Lors d’une audience ce vendredi, la justice britannique a fixé à la fin février 2020 l’examen de la demande d’extradition américaine.
Face à la demande d’extradition émise à son encontre par les Etats-Unis, Julian Assange a désormais huit mois pour fourbir sa défense. Ce vendredi, un juge du tribunal londonien de Westminster a fixé la période de l’audience, qui devrait durer cinq jours, à la fin février 2020 ; «probablement à partir du 24», a précisé un porte-parole du parquet. Entre-temps, aura lieu fin octobre une audience de procédure, qui décidera notamment quel tribunal sera chargé d’examiner la demande américaine, et de trancher le devenir du chef de file de WikiLeaks.
«175 ans de ma vie sont en jeu»
Depuis sa spectaculaire arrestation le 11 avril dans l’ambassade d’Equateur à Londres, où il vivait reclus depuis près de sept ans, l’Australien est incarcéré dans la prison de haute sécurité de Belmarsh, au sud-est de la capitale britannique. Il y purge une peine de cinquante semaines de détention pour avoir enfreint sa liberté conditionnelle en se réfugiant dans l’ambassade en juin 2012, un verdict dont il a fait appel. Il est actuellement en unité de soins, a expliqué à l’AFP son avocate, Jennifer Robinson. Le rapporteur spécial des Nations unies sur la torture, Nils Melzer, qui lui a rendu visite début mai, jugeait il y a quinze jours qu’Assange présente «les symptômes d’une exposition prolongée à la torture psychologique», en raison de «l’environnement hostile auquel il a été exposé pendant plusieurs années».
C’est depuis Belmarsh que le fondateur de WikiLeaks s’est exprimé ce vendredi en liaison vidéo : «175 ans [le cumul des peines encourues] de ma vie sont en jeu», a-t-il déclaré, dénonçant la nature des poursuites dont il fait l’objet pour la publication, en 2010, des documents secrets de l’armée américaine sur les guerres d’Afghanistan et d’Irak (les «War Logs») et des télégrammes diplomatiques américains transmis par Chelsea Manning. WikiLeaks n’est «rien d’autre qu’un éditeur», a fait valoir Assange.
Volet suédois encore flou
D’abord accusé par les Etats-Unis d’«association de malfaiteurs en vue de commettre une intrusion informatique», il lui est reproché d’avoir accepté d’aider Manning à «craquer» un mot de passe. Assange a affirmé ce vendredi qu’il n’avait «rien piraté».

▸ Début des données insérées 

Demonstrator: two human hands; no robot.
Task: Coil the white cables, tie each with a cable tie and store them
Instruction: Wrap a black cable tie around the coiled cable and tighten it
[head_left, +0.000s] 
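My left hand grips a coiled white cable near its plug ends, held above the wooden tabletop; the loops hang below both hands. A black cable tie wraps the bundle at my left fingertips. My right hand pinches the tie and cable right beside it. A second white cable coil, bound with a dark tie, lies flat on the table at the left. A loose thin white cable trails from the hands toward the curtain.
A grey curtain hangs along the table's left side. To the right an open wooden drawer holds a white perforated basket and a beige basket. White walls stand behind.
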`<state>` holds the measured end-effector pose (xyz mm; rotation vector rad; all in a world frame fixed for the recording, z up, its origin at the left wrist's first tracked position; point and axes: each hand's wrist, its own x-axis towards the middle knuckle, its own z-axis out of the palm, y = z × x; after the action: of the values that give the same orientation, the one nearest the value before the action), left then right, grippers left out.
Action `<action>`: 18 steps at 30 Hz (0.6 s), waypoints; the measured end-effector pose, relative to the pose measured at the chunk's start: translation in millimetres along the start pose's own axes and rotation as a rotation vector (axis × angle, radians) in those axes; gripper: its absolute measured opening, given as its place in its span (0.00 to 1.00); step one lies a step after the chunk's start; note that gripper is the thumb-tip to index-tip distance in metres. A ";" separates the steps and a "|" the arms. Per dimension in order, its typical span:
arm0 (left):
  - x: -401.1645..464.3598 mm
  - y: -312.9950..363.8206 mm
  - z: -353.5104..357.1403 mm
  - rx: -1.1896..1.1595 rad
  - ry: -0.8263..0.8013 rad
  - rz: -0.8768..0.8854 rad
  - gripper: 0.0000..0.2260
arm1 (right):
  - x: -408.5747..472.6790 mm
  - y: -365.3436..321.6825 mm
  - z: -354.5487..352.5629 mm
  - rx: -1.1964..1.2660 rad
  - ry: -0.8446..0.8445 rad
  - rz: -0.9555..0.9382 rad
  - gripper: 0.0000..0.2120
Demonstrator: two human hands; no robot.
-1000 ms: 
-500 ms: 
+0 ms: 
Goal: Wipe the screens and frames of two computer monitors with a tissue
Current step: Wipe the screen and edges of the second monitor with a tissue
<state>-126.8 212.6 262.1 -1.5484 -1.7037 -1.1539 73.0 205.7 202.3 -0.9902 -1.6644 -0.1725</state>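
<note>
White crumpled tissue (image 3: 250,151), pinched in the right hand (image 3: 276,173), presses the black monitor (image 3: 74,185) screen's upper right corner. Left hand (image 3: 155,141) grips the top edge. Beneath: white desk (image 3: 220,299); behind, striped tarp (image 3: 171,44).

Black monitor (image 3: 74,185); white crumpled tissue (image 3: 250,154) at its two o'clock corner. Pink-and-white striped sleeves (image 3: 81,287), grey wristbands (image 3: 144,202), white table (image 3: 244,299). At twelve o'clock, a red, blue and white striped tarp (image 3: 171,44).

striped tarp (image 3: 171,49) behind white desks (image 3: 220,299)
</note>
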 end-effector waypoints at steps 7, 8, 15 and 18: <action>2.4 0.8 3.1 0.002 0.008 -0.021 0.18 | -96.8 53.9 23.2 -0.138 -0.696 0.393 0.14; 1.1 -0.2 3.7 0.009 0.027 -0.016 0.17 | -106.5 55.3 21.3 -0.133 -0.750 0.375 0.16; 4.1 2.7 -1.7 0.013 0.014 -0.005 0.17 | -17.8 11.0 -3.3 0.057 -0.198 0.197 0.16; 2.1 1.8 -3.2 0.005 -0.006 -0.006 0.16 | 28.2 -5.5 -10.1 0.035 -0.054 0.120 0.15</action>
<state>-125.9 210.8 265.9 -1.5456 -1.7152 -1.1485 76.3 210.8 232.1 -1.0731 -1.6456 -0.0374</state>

Depuis le 24 mai, il est également sous le coup de dix-sept autres chefs d’inculpation. Tous relèvent de l’Espionage Act, la loi américaine sur l’espionnage, utilisée à plusieurs reprises ces dernières années contre des lanceurs d’alerte, notamment Chelsea Manning et l’ancien consultant de la NSA Edward Snowden. L’usage de ce texte à l’encontre d’un média ayant publié des documents confidentiels est, lui, inédit, et a été dénoncé par de nombreuses organisations de défense des libertés civiles.
Ce vendredi, le représentant du département américain de la Justice a affirmé qu’«en publiant des documents non expurgés, M. Assange a créé un risque grave et imminent» pour «de nombreuses sources» du renseignement américain. De son côté, l’actuel rédacteur en chef de WikiLeaks, l’Islandais Kristinn Hrafnsson, juge que l’affaire «constitue un moment décisif pour la préservation du journalisme».
Quant au volet suédois de la saga judiciaire de l’Australien, il est encore flou. Début mai, le parquet a rouvert l’enquête le visant suite à une accusation de viol en 2010 et classée il y a deux ans. Mais la semaine dernière, un tribunal d’Uppsala a refusé la demande de placement en détention par défaut de l’Australien, qui aurait permis l’émission d’un nouveau mandat d’arrêt à son encontre. La justice britannique n’aura peut-être pas à choisir qui, de Washington ou de Stockholm, aura la priorité.